[WHAT TO PRODUCE]: Return the opening lines of the material, word for word. End with the line that contains "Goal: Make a".

[DATA BELOW]:
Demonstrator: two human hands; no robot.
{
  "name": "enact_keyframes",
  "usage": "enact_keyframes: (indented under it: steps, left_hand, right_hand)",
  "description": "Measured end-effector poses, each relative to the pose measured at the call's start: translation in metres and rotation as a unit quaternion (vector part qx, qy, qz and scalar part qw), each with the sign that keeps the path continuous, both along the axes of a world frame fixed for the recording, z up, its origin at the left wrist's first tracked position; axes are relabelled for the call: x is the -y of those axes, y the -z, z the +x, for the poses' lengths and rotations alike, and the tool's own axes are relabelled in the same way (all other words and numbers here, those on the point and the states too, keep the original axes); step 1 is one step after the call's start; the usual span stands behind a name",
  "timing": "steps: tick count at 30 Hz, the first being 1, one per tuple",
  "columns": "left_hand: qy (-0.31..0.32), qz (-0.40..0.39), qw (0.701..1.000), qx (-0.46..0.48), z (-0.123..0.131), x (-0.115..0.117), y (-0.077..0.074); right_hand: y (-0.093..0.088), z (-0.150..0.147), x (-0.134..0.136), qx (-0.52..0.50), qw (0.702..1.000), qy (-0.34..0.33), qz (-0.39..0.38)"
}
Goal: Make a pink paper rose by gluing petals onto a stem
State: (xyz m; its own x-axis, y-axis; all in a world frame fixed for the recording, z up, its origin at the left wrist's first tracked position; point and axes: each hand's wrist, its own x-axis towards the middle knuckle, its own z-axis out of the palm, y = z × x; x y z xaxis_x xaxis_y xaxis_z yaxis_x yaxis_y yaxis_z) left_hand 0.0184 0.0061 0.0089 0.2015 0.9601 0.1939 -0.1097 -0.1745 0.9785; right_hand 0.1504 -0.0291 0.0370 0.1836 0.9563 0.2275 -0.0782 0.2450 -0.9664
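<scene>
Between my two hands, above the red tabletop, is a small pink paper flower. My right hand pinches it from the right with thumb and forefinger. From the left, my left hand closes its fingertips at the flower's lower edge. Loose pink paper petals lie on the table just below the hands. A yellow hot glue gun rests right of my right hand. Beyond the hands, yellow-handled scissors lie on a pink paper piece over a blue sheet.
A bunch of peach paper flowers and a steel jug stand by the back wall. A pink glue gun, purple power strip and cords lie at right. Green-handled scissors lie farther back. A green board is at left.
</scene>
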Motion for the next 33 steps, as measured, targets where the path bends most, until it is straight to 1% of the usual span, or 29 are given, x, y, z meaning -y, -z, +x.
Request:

[OUTPUT BELOW]:
Demonstrator: two human hands; no robot.
{
  "name": "enact_keyframes",
  "usage": "enact_keyframes: (indented under it: steps, left_hand, right_hand)",
  "description": "Measured end-effector poses, each relative to the pose measured at the call's start: translation in metres and rotation as a unit quaternion (vector part qx, qy, qz and scalar part qw), each with the sign that keeps the path continuous, both along the axes of a world frame fixed for the recording, z up, its origin at the left wrist's first tracked position; axes are relabelled for the call: x is the -y of those axes, y the -z, z the +x, for the poses' lengths and rotations alike, and the tool's own axes are relabelled in the same way (all other words and numbers here, those on the point and the states too, keep the original axes); step 1 is one step after the call's start; the usual span stands behind a name",
  "timing": "steps: tick count at 30 Hz, the first being 1, one per tuple",
  "columns": "left_hand: qy (-0.31..0.32), qz (-0.40..0.39), qw (0.701..1.000), qx (-0.46..0.48), z (-0.123..0.131), x (-0.115..0.117), y (-0.077..0.074); right_hand: y (-0.093..0.088), z (-0.150..0.147), x (-0.134..0.136), qx (-0.52..0.50), qw (0.702..1.000), qy (-0.34..0.33), qz (-0.39..0.38)"
}
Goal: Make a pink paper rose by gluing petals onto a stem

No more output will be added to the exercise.